→ **TASK DETAILS**
Each entry has to be reproduced in full, exactly as given.

→ **EXTRACTED ENTRIES**
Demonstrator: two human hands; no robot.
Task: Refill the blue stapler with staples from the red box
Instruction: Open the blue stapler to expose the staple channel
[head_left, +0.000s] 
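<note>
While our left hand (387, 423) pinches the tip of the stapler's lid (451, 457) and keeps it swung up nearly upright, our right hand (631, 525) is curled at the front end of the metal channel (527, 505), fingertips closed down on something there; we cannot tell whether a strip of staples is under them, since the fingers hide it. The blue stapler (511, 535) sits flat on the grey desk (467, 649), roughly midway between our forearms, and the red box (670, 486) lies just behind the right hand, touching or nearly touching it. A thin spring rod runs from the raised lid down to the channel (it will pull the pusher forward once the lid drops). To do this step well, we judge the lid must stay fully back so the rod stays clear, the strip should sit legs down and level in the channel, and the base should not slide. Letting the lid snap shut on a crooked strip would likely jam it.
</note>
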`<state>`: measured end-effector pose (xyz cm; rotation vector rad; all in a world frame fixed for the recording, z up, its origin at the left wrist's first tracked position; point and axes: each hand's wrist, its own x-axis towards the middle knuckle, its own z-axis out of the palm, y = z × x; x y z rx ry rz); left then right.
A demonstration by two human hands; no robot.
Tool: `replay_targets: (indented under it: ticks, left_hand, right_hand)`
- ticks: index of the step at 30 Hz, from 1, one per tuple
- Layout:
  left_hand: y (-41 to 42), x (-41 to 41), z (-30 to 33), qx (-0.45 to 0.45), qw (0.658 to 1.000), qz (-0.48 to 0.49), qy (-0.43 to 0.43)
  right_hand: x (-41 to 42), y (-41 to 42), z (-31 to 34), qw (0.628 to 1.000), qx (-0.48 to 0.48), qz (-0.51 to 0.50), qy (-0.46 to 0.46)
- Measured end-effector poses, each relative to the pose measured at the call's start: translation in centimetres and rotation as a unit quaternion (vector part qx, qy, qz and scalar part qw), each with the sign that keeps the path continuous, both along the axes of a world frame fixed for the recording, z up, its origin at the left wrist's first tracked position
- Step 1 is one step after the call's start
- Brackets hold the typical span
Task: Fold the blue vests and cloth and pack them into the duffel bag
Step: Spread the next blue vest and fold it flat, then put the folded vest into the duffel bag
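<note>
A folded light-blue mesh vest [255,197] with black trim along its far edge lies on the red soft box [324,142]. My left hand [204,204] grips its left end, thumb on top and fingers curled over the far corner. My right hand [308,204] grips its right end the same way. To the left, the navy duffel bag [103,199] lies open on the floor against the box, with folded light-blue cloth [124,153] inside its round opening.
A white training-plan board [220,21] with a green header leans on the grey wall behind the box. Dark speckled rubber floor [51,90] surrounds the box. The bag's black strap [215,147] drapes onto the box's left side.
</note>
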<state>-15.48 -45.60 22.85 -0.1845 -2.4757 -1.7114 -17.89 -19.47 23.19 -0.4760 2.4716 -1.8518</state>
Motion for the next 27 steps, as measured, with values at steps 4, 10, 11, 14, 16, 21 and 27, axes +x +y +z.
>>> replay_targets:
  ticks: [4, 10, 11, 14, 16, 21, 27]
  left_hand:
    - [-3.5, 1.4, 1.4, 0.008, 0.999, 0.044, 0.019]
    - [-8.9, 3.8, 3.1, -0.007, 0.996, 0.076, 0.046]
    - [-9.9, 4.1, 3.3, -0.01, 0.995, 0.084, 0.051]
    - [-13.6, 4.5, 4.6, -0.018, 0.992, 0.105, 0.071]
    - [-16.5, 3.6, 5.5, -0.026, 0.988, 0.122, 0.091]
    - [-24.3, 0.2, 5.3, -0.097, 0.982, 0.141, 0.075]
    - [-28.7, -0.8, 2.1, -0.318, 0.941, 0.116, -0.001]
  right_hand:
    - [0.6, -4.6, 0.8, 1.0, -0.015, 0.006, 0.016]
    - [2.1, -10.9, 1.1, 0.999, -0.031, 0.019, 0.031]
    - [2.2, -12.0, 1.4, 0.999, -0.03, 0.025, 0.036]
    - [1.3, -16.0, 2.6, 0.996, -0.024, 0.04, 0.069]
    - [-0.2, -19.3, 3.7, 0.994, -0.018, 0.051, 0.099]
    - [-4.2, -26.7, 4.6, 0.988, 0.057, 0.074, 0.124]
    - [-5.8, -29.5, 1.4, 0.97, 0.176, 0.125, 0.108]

→ **ANSWER SPACE**
Demonstrator: two human hands; no robot.
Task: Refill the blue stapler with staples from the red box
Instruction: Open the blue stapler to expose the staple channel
[head_left, +0.000s] 
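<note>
While our left hand (387, 423) pinches the tip of the stapler's lid (451, 457) and keeps it swung up nearly upright, our right hand (631, 525) is curled at the front end of the metal channel (527, 505), fingertips closed down on something there; we cannot tell whether a strip of staples is under them, since the fingers hide it. The blue stapler (511, 535) sits flat on the grey desk (467, 649), roughly midway between our forearms, and the red box (670, 486) lies just behind the right hand, touching or nearly touching it. A thin spring rod runs from the raised lid down to the channel (it will pull the pusher forward once the lid drops). To do this step well, we judge the lid must stay fully back so the rod stays clear, the strip should sit legs down and level in the channel, and the base should not slide. Letting the lid snap shut on a crooked strip would likely jam it.
</note>
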`<state>`: measured end-effector pose (xyz cm; rotation vector rad; all in a world frame fixed for the recording, z up, its origin at the left wrist's first tracked position; point and axes: each hand's wrist, its own x-axis towards the middle knuckle, its own z-axis out of the palm, y = z × x; x y z rx ry rz); left then right.
A demonstration by two human hands; no robot.
Tool: `replay_targets: (indented under it: ticks, left_hand, right_hand)`
- ticks: index of the step at 30 Hz, from 1, one per tuple
- Layout:
  left_hand: y (-41 to 42), x (-41 to 41), z (-30 to 33), qx (-0.45 to 0.45), qw (0.658 to 1.000), qz (-0.48 to 0.49), qy (-0.43 to 0.43)
  right_hand: x (-41 to 42), y (-41 to 42), z (-31 to 34), qw (0.628 to 1.000), qx (-0.48 to 0.48), qz (-0.51 to 0.50), qy (-0.46 to 0.46)
- Measured end-effector poses, each relative to the pose measured at the call's start: translation in centimetres and rotation as a unit quaternion (vector part qx, qy, qz and scalar part qw), each with the sign that keeps the path continuous, both along the axes of a world frame fixed for the recording, z up, its origin at the left wrist's first tracked position
- Step 1 is one step after the call's start
- Brackets hold the typical span
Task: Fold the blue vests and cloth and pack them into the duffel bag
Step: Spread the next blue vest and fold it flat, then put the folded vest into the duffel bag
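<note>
A folded light-blue mesh vest [255,197] with black trim along its far edge lies on the red soft box [324,142]. My left hand [204,204] grips its left end, thumb on top and fingers curled over the far corner. My right hand [308,204] grips its right end the same way. To the left, the navy duffel bag [103,199] lies open on the floor against the box, with folded light-blue cloth [124,153] inside its round opening.
A white training-plan board [220,21] with a green header leans on the grey wall behind the box. Dark speckled rubber floor [51,90] surrounds the box. The bag's black strap [215,147] drapes onto the box's left side.
</note>
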<state>-15.48 -45.60 22.85 -0.1845 -2.4757 -1.7114 -17.89 -19.47 23.19 -0.4760 2.4716 -1.8518</state>
Motion for the next 27 steps, as measured, with values at steps 4, 10, 11, 14, 16, 21 and 27, axes +x +y +z.
>>> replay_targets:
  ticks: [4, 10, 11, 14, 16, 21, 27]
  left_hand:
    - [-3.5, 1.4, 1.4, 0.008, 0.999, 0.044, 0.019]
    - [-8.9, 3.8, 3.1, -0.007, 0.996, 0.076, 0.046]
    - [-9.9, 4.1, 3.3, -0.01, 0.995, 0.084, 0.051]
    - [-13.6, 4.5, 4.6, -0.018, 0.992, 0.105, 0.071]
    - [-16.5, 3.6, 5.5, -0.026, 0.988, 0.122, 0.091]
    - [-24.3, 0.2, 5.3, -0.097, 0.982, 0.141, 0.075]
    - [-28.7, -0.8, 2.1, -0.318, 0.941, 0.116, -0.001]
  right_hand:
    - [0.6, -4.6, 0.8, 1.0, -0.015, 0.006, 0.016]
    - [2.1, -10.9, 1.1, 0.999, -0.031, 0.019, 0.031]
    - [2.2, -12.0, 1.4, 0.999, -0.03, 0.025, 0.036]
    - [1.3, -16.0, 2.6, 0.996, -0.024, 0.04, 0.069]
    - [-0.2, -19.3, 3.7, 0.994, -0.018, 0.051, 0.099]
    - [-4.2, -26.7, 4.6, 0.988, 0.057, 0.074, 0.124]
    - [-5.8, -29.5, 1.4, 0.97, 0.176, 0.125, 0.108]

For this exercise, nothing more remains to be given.